Introducing pSSID: A Wi-Fi Monitoring System Developed at Michigan (Video)

2020 Michigan IT Symposium - November 10-12, 2020 - Innovative Solutions to Support the University Mission

Breakout Sessions: Wednesday, 4–4:45 p.m.

WiFi has become an expected commodity in the research and education community, considered vital to productivity. Complete WiFi outages are obvious to users, but issues like performance degradation and loss of redundancy are not as easily observed, especially across multiple locations. pSSID is an open source active WiFi monitoring system developed at the University of Michigan. It is designed to detect and report performance issues on a large distributed campus from the user’s perspective. pSSID is currently undergoing it’s first field deployment here at the University of Michigan.  

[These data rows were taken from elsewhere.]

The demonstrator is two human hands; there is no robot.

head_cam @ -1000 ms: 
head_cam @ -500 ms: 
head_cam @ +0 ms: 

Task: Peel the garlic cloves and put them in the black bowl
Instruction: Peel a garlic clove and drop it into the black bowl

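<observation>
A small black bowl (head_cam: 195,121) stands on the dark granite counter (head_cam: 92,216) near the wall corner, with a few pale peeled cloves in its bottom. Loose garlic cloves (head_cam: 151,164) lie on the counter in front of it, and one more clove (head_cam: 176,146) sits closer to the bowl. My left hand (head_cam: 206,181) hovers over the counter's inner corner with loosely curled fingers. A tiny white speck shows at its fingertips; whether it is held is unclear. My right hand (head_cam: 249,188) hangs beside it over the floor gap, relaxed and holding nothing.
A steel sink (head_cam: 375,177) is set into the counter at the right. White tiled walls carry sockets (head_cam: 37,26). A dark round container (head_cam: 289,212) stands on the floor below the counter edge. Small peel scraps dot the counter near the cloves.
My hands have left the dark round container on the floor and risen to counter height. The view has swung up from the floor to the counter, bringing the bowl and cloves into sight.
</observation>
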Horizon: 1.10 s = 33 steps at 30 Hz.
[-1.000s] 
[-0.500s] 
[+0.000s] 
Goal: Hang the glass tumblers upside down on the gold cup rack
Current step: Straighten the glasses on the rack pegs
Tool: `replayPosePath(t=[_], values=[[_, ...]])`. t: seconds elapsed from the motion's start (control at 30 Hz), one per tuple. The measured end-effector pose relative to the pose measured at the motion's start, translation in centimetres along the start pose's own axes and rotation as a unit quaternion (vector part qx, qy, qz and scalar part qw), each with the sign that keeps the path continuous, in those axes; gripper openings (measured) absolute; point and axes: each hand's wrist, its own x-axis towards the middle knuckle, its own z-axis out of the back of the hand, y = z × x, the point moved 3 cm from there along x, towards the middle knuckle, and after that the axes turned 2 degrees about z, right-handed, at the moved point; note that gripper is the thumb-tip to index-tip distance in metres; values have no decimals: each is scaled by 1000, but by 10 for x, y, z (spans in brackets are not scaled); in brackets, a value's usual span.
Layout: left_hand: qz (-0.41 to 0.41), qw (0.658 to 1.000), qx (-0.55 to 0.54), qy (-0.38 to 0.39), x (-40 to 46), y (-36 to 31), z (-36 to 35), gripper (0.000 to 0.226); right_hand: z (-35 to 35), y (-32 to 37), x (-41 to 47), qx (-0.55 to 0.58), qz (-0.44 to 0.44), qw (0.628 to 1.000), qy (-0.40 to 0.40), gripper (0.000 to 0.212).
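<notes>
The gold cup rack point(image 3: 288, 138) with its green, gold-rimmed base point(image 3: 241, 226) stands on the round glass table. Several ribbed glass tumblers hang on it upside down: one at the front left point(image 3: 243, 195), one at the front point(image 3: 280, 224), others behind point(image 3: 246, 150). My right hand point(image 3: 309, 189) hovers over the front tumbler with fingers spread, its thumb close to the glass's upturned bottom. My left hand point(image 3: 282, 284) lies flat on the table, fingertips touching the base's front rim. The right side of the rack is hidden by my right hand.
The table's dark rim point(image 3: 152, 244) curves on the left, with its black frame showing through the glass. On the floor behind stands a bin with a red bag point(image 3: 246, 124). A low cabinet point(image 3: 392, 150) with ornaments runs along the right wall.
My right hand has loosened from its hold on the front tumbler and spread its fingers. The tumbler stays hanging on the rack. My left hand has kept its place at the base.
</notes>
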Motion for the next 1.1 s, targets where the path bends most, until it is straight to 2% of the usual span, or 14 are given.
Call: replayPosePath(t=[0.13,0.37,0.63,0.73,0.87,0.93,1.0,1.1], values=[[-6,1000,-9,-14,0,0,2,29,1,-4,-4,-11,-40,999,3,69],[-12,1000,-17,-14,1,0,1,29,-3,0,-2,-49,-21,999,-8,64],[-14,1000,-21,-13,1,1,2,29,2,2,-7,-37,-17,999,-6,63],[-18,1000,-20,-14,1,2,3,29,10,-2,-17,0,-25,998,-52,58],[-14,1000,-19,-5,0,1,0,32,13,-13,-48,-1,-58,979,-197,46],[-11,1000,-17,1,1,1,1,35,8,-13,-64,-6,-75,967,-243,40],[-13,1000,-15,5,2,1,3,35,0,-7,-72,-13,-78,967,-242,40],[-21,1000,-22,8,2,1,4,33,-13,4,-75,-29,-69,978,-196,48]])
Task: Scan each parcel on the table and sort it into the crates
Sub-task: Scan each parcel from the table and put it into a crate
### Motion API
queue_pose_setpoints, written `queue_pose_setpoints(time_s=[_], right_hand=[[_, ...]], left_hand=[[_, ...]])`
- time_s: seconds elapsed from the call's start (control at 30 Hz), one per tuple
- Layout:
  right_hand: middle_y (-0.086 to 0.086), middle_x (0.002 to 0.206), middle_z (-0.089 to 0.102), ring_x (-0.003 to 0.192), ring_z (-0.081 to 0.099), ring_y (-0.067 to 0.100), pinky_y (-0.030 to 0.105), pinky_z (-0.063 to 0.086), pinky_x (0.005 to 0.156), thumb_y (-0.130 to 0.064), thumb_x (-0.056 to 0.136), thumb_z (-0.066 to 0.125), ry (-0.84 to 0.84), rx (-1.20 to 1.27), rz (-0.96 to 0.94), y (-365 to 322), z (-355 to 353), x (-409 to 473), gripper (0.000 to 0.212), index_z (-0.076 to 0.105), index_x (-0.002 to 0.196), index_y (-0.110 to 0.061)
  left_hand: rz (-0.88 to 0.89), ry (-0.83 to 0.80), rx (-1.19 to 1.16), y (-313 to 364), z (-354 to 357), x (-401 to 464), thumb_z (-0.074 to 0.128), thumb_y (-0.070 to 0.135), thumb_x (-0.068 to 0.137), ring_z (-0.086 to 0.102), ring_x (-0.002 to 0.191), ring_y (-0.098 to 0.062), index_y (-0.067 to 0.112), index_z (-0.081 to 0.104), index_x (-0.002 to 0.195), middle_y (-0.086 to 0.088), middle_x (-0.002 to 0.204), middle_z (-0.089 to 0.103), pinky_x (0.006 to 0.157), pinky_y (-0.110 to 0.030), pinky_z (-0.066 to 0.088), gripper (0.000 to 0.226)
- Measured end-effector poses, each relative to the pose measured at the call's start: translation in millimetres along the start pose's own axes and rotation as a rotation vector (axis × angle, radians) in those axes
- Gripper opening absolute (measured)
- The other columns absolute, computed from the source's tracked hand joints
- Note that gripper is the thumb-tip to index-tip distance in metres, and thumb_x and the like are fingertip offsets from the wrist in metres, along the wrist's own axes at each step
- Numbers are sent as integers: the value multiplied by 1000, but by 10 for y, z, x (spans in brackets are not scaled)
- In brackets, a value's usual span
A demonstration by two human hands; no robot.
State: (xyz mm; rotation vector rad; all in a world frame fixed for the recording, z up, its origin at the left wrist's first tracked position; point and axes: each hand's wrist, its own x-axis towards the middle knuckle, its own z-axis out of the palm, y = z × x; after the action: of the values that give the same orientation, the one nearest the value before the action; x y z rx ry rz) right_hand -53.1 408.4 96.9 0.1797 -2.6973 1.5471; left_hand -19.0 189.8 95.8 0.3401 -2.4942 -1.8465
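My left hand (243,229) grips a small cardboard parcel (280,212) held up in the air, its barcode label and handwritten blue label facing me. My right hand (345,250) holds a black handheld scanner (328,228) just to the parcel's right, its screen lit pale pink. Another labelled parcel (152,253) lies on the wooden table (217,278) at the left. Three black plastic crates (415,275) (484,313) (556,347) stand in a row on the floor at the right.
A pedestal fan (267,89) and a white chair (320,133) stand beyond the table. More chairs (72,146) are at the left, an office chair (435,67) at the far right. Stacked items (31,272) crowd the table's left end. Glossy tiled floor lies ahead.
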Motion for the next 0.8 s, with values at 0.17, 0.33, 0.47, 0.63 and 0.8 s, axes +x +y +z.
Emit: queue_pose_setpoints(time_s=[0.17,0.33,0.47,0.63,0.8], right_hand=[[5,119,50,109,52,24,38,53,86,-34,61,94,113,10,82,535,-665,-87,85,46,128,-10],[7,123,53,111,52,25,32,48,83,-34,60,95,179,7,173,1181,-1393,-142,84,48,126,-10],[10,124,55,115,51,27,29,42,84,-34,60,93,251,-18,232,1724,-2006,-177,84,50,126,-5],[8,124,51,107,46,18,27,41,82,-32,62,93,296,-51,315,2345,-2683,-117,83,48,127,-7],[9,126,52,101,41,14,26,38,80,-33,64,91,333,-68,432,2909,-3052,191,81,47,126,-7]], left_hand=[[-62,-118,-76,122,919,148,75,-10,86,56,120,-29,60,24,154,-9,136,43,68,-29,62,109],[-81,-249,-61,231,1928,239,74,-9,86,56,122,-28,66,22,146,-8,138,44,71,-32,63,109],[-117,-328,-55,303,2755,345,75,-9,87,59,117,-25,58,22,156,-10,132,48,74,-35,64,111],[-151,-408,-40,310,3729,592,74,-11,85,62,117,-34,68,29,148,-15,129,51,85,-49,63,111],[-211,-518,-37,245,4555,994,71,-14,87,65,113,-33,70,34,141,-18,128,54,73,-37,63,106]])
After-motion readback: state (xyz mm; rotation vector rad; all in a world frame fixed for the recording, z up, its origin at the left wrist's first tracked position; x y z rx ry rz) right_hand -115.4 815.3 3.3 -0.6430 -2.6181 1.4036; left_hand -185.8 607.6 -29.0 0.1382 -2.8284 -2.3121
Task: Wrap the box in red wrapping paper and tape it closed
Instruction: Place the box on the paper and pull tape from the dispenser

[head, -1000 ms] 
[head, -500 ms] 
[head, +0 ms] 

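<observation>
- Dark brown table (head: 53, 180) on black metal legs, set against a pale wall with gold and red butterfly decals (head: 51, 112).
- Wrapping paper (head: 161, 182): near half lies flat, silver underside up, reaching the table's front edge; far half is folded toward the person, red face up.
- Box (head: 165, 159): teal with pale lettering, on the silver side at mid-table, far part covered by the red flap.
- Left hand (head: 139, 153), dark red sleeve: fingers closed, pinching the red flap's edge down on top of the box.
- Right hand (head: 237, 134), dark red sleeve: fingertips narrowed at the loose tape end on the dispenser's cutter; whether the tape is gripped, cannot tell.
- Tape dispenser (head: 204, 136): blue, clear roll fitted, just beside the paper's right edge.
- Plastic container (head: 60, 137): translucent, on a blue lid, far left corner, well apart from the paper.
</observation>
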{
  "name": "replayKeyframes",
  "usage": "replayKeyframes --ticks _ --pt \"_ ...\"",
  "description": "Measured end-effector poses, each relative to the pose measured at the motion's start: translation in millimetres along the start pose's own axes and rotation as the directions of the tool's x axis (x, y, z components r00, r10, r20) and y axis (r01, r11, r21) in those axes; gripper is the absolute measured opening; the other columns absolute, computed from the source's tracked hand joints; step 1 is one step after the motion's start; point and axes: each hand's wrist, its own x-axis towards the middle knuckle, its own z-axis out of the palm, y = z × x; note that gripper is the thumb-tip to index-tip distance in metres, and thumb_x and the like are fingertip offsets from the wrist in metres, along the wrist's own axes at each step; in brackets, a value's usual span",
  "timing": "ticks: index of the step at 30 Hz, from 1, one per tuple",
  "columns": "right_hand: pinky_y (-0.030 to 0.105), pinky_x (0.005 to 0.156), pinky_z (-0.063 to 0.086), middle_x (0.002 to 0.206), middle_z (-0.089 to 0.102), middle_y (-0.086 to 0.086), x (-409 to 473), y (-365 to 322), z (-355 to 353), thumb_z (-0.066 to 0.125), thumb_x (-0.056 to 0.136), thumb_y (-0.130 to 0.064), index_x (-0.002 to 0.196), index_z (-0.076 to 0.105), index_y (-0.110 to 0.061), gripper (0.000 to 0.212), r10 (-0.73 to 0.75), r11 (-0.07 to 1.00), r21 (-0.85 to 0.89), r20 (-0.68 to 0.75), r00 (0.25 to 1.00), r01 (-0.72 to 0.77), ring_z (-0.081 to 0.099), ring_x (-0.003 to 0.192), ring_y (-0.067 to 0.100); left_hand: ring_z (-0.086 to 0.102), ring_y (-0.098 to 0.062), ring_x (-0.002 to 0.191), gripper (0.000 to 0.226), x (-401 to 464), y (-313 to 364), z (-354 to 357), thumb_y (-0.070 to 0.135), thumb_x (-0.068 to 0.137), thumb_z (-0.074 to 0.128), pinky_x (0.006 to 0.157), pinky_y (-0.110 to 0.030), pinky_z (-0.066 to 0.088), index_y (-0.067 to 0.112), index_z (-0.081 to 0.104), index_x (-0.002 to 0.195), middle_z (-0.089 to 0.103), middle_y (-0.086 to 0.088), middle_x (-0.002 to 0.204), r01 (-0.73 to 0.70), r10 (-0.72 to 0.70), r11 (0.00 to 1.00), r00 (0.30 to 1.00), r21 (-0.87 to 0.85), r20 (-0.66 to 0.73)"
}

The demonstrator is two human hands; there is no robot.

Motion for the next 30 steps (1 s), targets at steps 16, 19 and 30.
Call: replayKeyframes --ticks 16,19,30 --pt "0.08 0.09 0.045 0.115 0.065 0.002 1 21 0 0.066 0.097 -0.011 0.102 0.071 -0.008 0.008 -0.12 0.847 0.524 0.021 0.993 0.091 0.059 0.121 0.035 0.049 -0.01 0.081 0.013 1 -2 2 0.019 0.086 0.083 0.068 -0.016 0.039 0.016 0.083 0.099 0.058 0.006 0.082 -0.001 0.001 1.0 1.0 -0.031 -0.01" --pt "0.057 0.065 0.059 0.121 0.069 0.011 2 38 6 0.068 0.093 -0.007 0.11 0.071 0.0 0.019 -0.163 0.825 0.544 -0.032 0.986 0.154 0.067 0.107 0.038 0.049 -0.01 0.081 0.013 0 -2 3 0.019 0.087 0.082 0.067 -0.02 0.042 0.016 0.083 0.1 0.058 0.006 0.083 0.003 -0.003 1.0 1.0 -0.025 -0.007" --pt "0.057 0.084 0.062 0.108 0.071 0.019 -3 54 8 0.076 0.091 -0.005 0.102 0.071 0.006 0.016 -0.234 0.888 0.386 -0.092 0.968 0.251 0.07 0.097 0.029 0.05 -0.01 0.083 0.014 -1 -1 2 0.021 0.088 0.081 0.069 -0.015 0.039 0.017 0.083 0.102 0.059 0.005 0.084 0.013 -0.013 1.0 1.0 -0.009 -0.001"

pSSID is the output of a 2020 ITS Internship project. It was developed by a team of virtual software engineering interns collaborating with senior ITS Network Infrastructure staff. It utilizes other open-source software as under-laying components, such as perfSONAR for generating performance metrics, the RabbitMQ message bus for aggregating test results, Ansible for provisioning and configuration, and the ELKstack for data analysis and visualization. pSSID nodes on campus will be deployed on the latest Raspberry Pi Single Board Computer, an innovative low-cost computing platform.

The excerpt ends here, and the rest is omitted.